-- The input follows --

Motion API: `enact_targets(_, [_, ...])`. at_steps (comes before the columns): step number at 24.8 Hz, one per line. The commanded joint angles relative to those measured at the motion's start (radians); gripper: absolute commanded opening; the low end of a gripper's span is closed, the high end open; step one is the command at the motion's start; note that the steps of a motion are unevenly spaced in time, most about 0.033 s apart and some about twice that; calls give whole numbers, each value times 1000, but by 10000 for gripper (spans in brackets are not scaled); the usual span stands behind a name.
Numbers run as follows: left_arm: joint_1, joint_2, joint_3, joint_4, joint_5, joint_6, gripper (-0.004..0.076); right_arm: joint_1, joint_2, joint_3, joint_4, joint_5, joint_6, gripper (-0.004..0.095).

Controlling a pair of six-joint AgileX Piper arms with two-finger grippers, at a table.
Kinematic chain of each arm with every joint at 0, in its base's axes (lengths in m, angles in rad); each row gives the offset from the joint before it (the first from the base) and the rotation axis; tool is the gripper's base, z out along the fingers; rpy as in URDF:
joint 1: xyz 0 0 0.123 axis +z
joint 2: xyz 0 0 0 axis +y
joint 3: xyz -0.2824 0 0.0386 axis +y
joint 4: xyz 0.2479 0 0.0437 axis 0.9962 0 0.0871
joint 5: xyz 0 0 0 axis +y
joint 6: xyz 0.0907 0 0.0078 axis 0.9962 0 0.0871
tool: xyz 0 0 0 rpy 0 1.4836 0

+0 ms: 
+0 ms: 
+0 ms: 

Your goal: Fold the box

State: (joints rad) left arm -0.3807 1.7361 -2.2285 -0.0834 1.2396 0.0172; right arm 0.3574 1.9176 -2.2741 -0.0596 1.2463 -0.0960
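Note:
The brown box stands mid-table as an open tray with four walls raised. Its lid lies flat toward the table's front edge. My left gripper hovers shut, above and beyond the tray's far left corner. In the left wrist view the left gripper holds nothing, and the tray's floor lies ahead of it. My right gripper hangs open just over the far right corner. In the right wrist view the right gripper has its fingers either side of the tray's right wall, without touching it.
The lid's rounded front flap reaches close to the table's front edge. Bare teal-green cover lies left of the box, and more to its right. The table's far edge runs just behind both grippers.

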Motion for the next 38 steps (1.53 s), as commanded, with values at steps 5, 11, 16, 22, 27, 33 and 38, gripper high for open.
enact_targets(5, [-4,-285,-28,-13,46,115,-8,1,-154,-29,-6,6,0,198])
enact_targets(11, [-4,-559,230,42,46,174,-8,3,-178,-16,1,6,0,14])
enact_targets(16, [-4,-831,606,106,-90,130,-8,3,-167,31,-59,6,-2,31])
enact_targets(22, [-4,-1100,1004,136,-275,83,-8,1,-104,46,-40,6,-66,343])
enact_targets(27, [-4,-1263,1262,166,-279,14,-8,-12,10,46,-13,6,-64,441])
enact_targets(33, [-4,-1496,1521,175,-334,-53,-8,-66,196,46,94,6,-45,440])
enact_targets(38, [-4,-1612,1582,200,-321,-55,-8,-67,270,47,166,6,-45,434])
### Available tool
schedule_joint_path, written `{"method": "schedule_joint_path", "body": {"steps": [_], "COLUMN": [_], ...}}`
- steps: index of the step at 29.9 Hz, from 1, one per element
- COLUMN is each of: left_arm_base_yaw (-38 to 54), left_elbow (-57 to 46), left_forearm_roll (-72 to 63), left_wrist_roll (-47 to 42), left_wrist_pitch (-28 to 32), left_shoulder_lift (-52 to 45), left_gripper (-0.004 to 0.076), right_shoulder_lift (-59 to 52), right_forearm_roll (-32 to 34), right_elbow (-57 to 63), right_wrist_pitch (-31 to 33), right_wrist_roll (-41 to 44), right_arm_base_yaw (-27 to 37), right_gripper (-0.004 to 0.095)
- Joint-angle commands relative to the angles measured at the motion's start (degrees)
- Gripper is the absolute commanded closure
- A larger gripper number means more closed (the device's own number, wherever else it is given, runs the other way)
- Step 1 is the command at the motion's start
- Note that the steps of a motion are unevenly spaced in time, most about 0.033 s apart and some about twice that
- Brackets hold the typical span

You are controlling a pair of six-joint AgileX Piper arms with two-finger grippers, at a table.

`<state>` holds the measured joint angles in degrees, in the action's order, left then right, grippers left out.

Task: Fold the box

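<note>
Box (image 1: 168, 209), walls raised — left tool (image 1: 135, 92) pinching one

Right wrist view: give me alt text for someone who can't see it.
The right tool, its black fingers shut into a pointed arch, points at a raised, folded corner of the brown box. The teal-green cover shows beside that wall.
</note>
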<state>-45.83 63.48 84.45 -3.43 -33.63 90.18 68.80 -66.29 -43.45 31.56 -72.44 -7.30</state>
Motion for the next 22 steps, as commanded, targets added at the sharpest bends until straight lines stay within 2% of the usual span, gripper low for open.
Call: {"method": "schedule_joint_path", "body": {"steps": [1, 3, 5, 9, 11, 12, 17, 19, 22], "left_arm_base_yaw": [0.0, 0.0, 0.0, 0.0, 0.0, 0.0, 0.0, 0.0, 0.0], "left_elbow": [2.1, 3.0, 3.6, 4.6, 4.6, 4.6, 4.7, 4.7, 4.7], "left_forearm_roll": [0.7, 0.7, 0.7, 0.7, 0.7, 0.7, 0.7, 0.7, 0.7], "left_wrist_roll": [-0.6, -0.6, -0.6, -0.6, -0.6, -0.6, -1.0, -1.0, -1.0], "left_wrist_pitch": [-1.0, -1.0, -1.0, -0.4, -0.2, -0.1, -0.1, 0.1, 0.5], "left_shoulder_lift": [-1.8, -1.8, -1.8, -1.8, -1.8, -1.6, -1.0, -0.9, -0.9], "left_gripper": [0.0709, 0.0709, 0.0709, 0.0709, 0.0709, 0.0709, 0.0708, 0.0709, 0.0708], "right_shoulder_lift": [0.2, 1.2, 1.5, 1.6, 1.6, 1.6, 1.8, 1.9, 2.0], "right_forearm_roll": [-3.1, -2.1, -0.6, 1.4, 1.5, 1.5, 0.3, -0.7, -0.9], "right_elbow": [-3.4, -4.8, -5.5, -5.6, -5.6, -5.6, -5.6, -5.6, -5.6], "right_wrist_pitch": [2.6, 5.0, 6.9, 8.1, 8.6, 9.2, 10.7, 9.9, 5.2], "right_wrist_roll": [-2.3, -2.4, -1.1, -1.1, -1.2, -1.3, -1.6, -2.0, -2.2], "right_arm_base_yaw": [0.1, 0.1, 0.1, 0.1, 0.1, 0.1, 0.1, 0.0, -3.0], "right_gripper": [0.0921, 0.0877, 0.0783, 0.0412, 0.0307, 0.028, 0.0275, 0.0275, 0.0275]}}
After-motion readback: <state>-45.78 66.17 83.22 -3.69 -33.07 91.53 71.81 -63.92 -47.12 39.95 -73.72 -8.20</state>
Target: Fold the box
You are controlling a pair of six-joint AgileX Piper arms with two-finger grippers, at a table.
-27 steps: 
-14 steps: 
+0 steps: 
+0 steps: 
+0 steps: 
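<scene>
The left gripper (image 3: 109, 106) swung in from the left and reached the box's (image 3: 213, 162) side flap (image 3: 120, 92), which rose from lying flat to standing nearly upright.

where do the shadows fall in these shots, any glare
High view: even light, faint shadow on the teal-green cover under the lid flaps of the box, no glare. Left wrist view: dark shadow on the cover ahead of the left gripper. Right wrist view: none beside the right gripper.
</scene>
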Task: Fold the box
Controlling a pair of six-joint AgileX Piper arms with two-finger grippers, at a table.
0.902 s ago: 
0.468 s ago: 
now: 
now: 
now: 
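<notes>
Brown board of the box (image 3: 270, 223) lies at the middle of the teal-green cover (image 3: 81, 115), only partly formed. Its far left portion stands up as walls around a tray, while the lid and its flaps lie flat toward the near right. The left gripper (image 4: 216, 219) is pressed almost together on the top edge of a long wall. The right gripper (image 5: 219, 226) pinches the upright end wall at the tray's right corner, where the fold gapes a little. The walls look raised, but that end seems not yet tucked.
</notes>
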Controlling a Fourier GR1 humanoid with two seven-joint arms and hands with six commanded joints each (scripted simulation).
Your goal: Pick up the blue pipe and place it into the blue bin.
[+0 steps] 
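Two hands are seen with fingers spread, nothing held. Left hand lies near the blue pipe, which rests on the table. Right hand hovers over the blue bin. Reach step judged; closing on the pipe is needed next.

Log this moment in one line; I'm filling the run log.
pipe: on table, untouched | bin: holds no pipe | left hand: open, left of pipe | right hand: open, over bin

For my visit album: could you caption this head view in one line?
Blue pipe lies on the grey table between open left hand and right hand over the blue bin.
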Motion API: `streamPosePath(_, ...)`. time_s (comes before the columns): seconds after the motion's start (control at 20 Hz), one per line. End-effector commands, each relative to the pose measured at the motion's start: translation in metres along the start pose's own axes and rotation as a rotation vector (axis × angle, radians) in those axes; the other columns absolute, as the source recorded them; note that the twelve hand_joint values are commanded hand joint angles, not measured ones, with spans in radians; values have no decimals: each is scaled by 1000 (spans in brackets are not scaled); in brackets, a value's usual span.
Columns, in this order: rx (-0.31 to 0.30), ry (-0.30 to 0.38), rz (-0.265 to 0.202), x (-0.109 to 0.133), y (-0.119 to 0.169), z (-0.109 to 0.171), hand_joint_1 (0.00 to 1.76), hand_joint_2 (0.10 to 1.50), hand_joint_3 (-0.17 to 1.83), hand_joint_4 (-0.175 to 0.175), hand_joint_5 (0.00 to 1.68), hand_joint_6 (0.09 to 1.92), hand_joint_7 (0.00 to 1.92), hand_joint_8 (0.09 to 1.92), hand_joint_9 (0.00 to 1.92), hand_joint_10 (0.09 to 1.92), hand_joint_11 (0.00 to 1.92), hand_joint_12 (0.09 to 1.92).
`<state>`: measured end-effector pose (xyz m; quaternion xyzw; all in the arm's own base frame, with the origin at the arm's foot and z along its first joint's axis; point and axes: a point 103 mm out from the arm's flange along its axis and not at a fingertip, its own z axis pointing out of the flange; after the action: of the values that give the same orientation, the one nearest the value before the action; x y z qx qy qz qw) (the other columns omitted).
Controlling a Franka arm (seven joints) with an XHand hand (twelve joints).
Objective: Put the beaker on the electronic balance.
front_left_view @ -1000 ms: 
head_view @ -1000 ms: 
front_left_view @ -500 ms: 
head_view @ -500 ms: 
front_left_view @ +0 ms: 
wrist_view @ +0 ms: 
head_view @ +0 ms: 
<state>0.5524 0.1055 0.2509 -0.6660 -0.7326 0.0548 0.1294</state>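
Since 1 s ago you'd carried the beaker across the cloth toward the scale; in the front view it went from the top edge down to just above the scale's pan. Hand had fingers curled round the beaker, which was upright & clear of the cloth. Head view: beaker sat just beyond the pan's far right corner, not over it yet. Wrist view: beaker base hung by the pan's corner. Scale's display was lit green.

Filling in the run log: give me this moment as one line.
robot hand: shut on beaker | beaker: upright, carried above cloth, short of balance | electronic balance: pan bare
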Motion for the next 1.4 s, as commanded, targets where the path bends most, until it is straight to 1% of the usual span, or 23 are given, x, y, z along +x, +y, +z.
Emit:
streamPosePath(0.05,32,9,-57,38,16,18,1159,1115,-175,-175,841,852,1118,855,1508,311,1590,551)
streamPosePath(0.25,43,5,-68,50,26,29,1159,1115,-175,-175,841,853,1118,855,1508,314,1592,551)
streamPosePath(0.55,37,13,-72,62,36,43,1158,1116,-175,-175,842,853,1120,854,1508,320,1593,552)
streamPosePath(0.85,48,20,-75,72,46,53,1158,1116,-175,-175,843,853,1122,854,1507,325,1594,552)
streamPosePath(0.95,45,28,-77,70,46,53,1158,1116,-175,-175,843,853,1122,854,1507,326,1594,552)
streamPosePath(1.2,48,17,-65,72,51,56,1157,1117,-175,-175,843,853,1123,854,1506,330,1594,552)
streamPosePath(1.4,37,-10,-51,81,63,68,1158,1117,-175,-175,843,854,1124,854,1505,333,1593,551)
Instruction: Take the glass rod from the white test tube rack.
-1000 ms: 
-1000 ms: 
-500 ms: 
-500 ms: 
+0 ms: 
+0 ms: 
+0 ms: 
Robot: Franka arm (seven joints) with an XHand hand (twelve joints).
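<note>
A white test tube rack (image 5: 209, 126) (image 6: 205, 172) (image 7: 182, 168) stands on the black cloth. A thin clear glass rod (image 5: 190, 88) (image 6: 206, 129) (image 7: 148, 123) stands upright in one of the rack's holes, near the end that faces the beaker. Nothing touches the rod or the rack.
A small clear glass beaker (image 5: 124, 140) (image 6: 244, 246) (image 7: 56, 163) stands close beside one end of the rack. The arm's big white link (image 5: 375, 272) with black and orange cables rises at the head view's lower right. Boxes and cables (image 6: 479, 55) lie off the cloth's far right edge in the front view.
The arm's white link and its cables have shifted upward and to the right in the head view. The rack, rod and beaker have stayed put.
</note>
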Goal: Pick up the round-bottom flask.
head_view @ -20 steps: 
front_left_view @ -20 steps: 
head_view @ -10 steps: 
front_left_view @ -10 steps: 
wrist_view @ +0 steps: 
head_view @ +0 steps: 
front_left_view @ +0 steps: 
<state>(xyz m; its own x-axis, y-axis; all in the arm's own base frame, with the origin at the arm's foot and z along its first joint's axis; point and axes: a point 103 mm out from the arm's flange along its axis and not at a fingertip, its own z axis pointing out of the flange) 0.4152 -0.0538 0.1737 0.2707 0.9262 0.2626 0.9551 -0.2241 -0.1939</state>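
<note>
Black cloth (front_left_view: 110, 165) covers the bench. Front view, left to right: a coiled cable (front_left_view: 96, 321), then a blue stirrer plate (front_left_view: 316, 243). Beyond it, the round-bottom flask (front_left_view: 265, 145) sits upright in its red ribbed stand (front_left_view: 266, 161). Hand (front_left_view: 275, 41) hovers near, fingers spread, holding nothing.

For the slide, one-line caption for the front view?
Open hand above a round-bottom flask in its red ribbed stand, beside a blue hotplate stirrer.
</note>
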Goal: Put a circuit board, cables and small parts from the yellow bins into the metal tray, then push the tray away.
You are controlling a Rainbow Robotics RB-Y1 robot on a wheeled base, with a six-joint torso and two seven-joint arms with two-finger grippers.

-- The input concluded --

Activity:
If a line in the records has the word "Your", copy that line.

Response to the exercise:
Your goal: Fold the box
Your goal: Pick up the blue pipe and place it into the blue bin.

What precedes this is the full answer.